I'm working on an application that has the following use case:
- Users upload csv files, which need to be persisted across application restarts
- The data in the csv files need to be queried/sorted etc
- Users specify the query-able columns in a csv file at the time of uploading the file
The currently proposed solution is:
- For small files (much more common), transform the data into xml and store it either as a LOB or in the file system. For querying, slurp the whole data into memory and use something like XQuery
- For larger files, create dynamic tables in the database (MySQL), with indexes on the query-able columns
Although we have prototyped this solution and it works reasonably well, it's keeping us from supporting more complex file formats such as XML and JSON. There are also a few more niggling issues with the solution that I won't go into.
Considering the schemaless nature of NoSQL databases, I though they might be used to solve this problem. I have no practical experience with NoSQL though. My questions are:
- Is NoSQL well suited for this use case?
- If so, which NoSQL database?
- How would we store csv files in the DB (collection of key-value pairs where the column headers make up the keys and the data fields from each row make up the values?)
- How would we store XML/JSON files with possibly deeply hierarchical structures?
- How about querying/indexing and other performance considerations? How does that compare to something like MySQL?

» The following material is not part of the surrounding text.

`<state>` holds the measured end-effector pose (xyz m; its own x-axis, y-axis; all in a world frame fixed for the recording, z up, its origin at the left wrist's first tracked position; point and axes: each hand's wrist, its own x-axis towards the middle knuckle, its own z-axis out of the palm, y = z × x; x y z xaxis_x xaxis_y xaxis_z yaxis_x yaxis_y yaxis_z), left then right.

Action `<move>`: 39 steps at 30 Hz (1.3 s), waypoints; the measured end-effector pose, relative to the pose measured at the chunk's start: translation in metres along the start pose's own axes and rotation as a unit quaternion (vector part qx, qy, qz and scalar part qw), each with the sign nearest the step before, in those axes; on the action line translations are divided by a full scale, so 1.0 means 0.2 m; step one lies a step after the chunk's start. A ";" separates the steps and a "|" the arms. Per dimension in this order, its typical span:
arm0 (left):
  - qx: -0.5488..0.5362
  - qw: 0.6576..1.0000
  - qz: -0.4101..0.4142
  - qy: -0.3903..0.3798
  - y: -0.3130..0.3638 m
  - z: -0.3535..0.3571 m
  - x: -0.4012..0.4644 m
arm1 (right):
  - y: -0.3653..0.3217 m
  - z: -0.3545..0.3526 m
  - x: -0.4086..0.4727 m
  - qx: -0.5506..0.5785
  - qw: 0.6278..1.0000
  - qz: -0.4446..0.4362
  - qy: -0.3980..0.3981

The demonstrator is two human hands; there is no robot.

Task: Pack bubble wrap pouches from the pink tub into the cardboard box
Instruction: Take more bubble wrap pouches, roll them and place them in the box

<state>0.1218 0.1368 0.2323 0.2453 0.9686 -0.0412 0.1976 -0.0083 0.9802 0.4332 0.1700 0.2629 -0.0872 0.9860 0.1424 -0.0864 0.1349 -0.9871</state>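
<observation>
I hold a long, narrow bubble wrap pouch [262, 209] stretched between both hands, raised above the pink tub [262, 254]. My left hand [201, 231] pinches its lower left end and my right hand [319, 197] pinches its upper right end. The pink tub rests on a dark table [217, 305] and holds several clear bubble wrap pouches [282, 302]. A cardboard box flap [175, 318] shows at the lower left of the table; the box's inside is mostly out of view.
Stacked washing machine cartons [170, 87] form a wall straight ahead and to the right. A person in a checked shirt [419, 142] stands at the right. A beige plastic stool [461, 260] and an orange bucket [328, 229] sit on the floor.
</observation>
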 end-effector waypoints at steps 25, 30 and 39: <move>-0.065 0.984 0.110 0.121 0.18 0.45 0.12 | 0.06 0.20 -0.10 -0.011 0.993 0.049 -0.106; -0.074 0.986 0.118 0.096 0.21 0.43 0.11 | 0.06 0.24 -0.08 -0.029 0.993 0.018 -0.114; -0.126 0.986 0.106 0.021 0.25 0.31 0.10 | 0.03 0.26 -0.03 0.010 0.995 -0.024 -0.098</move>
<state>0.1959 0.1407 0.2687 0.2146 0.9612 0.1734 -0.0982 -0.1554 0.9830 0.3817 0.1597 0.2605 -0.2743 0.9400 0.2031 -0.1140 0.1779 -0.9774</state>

Appreciate the responses and thanks in advance!
example csv file:
employee_id,name,address  
1234,XXXX,abcabc  
001001,YYY,xyzxyz  
...  
DDL statement:
CREATE TABLE `employees`(  
  `id` INT(6) NOT NULL AUTO_INCREMENT,  
  `employee_id` VARCHAR(12) NOT NULL,  
  `name` VARCHAR(255),  
  `address` TEXT,  
  PRIMARY KEY (`id`),  
  UNIQUE INDEX `EMPLOYEE_ID` (`employee_id`)  
);  
for each row in csv file
INSERT INTO `employees`  
                (`employee_id`,  
                 `name`,  
                 `address`)  
       VALUES (...);